---------- GIVEN INFORMATION

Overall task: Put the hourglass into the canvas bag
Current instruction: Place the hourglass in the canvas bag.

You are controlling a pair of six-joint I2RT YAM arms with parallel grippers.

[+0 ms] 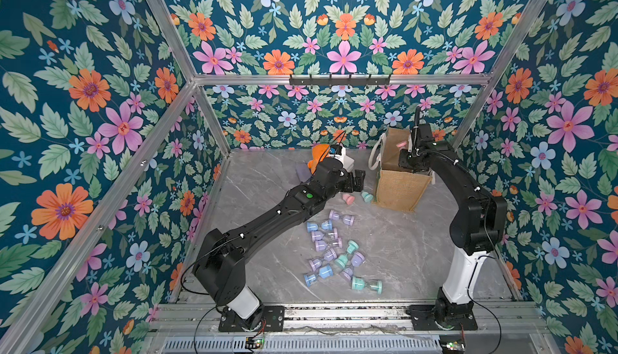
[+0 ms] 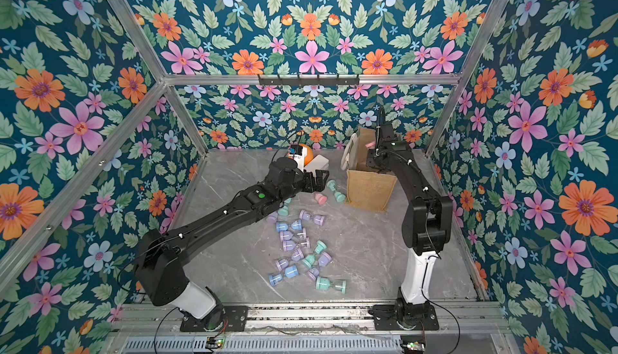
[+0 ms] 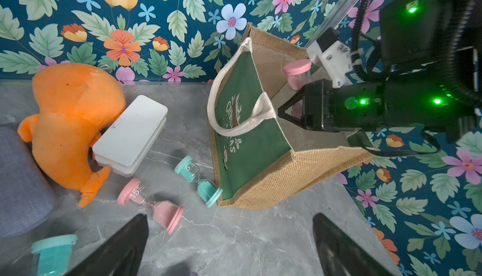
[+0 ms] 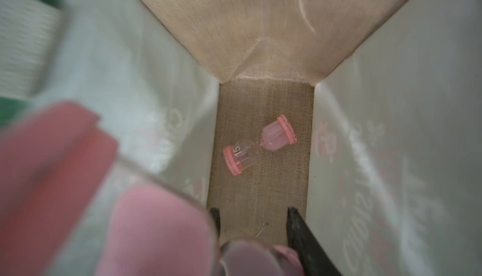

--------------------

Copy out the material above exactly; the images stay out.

Overall task: Put the hourglass into the canvas bag
Current instruction: Place the hourglass in the canvas bag.

You are controlling a pair of six-joint I2RT YAM arms with parallel grippers.

[+0 ms] 
[+0 ms] 
[+0 ms] 
[+0 ms] 

The exercise has been completed.